- _What you need to do_
Restate word for word the lines in the listing below, starting at the line containing "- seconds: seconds" and ending at the line containing "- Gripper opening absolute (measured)", both included; leave out the rest.
___ The records
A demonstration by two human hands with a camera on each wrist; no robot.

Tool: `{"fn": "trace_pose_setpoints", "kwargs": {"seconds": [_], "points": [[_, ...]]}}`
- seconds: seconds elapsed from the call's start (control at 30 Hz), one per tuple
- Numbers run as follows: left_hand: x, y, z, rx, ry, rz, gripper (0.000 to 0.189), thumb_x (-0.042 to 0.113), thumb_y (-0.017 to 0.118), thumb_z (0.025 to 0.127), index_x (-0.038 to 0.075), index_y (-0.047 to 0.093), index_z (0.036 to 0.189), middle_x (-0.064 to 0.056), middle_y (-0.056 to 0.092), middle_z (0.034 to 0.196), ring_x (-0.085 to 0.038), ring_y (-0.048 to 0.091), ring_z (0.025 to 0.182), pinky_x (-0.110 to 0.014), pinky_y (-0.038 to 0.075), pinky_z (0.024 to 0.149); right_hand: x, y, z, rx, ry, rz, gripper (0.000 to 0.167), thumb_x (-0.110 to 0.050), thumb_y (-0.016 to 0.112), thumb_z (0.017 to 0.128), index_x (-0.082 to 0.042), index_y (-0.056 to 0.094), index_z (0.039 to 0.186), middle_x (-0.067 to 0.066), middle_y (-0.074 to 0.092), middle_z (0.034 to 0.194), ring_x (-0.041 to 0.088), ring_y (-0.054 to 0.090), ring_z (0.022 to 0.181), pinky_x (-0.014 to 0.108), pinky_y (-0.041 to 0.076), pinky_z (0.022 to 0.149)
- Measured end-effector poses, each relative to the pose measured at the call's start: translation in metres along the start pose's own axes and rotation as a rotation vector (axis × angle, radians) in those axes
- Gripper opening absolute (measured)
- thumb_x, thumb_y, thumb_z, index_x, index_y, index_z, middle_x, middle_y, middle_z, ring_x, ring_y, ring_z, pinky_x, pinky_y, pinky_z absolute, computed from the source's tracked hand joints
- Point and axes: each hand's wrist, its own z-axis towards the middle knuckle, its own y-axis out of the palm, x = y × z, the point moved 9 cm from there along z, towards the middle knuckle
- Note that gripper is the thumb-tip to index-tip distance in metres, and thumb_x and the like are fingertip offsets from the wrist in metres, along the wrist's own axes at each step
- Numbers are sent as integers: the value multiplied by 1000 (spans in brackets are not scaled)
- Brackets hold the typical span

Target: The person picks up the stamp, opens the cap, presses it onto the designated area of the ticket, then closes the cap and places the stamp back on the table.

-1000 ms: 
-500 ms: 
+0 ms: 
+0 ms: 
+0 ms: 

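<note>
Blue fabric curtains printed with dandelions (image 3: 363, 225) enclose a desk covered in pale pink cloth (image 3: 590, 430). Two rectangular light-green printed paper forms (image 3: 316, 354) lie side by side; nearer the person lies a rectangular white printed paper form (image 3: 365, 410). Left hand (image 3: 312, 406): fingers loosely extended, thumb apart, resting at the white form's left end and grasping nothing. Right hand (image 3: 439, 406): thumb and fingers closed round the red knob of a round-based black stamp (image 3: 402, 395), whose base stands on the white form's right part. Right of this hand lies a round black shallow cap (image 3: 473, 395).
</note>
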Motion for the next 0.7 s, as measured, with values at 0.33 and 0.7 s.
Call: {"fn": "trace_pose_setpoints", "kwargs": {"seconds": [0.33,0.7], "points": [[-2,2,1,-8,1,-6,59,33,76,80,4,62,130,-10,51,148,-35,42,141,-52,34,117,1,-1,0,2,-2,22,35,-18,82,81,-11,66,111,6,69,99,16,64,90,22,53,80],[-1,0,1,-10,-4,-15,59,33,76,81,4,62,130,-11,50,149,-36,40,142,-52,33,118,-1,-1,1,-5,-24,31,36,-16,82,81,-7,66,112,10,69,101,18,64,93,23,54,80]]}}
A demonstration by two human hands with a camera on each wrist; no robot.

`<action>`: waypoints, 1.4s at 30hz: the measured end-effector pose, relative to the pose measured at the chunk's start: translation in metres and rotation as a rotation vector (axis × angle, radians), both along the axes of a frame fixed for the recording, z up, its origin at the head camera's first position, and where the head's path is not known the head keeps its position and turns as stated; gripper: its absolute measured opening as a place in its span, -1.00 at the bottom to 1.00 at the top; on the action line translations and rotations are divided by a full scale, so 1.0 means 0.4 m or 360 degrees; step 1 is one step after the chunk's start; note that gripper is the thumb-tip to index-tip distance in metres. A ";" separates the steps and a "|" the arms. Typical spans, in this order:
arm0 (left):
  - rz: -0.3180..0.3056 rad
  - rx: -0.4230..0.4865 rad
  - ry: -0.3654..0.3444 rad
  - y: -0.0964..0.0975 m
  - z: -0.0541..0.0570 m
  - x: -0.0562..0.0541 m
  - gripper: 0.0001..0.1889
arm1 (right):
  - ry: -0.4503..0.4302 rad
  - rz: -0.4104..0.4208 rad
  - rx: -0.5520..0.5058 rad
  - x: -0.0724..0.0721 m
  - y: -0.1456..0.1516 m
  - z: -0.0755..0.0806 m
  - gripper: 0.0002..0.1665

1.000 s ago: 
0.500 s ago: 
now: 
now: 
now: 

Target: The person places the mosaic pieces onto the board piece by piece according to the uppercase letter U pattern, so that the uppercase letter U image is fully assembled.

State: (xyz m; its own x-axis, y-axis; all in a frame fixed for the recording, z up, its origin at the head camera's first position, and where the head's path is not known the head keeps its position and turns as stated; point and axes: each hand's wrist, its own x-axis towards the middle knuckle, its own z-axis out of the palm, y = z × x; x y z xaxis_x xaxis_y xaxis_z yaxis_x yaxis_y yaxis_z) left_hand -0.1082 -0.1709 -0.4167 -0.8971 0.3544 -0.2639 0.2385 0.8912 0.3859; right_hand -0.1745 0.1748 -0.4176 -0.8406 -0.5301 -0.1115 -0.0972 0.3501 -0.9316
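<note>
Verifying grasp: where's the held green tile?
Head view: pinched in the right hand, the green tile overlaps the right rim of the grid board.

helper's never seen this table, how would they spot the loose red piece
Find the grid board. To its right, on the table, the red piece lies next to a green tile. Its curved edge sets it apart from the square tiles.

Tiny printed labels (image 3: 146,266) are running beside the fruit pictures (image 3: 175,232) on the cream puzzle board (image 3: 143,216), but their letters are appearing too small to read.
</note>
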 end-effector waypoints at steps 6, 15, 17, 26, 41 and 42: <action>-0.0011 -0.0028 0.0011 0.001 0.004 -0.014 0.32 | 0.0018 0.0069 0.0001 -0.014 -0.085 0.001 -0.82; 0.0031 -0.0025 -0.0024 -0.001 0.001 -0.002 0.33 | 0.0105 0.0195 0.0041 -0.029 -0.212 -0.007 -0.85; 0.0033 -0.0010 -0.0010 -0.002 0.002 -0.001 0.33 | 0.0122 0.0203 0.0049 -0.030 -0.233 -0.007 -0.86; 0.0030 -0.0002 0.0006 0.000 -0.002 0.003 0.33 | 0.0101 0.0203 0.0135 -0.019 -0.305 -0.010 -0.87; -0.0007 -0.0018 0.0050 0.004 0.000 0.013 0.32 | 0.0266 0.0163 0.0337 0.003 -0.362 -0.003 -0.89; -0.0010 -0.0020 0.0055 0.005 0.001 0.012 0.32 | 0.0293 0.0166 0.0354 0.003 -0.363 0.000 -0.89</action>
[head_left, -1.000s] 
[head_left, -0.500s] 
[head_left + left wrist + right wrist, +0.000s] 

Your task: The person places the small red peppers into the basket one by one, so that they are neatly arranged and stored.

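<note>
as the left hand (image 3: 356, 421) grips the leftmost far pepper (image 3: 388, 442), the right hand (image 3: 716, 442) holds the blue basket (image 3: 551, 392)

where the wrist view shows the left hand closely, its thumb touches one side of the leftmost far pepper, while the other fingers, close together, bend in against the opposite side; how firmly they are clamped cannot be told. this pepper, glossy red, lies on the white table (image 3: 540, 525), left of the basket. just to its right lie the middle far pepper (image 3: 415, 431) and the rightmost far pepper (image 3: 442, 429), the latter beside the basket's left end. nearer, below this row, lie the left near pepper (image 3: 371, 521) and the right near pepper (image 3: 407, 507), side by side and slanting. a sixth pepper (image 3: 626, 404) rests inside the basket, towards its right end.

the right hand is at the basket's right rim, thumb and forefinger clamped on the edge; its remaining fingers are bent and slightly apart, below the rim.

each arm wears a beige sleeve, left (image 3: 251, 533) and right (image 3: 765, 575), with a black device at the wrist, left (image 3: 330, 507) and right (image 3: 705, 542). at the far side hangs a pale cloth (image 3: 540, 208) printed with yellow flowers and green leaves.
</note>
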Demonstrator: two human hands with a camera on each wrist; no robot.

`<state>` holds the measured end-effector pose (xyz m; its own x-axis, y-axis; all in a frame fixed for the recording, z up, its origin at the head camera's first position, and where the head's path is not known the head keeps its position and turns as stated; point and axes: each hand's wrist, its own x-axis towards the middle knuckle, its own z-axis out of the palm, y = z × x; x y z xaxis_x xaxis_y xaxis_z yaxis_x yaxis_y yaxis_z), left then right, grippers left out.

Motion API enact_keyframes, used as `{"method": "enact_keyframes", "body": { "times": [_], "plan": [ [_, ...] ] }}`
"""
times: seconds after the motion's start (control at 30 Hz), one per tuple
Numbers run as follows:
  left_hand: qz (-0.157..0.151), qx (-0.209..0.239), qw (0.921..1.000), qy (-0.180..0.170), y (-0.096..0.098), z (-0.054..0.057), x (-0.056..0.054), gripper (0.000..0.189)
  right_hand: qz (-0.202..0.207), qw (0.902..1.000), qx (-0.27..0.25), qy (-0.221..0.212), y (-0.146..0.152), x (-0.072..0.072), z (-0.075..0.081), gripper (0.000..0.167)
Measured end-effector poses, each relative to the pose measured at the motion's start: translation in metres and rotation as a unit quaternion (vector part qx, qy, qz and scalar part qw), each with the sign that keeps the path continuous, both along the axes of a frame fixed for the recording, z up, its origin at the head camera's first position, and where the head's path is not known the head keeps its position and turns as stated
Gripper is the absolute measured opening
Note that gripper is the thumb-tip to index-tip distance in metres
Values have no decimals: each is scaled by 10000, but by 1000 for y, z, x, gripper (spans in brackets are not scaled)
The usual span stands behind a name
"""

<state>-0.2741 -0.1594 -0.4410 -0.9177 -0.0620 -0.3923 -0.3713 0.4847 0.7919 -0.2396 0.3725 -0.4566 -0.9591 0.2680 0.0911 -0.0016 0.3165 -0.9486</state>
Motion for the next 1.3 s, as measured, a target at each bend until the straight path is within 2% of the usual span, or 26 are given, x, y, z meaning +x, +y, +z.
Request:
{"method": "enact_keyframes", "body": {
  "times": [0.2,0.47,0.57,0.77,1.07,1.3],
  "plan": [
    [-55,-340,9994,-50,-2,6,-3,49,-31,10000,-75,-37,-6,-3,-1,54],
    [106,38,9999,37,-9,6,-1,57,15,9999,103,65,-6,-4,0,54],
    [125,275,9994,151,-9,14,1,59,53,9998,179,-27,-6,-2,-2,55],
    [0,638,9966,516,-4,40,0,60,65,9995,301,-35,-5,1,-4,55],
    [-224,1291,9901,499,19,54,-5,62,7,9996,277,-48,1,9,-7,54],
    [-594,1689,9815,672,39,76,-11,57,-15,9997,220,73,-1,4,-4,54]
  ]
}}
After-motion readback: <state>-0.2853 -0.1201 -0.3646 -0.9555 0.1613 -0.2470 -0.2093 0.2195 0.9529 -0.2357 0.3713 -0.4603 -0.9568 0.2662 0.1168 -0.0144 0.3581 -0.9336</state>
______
- _Answer section_
- seconds: seconds elapsed from the call's start (control at 30 Hz), one per tuple
- Numbers run as follows: left_hand: x, y, z, rx, ry, rz, gripper (0.000 to 0.189), thumb_x (-0.042 to 0.113), thumb_y (-0.017 to 0.118), thumb_z (0.025 to 0.127), index_x (-0.038 to 0.075), index_y (-0.047 to 0.093), index_z (0.036 to 0.189), middle_x (-0.064 to 0.056), middle_y (-0.056 to 0.092), middle_z (0.034 to 0.196), ring_x (-0.085 to 0.038), ring_y (-0.048 to 0.091), ring_z (0.025 to 0.182), pinky_x (-0.110 to 0.014), pinky_y (-0.038 to 0.075), pinky_z (0.024 to 0.149); right_hand: x, y, z, rx, ry, rz, gripper (0.000 to 0.167), thumb_x (-0.110 to 0.050), thumb_y (-0.016 to 0.112), thumb_z (0.017 to 0.128), index_x (-0.082 to 0.042), index_y (-0.056 to 0.094), index_z (0.039 to 0.186), middle_x (-0.067 to 0.066), middle_y (-0.074 to 0.092), middle_z (0.034 to 0.194), ring_x (-0.041 to 0.088), ring_y (-0.054 to 0.090), ring_z (0.022 to 0.181), pinky_x (-0.014 to 0.108), pinky_y (-0.041 to 0.076), pinky_z (0.022 to 0.149)
- Measured end-effector poses, each relative to the pose measured at the call's start: translation in metres along the start pose's own axes and rotation as a rotation vector (axis × angle, radians) in those axes
- Gripper opening absolute (measured)

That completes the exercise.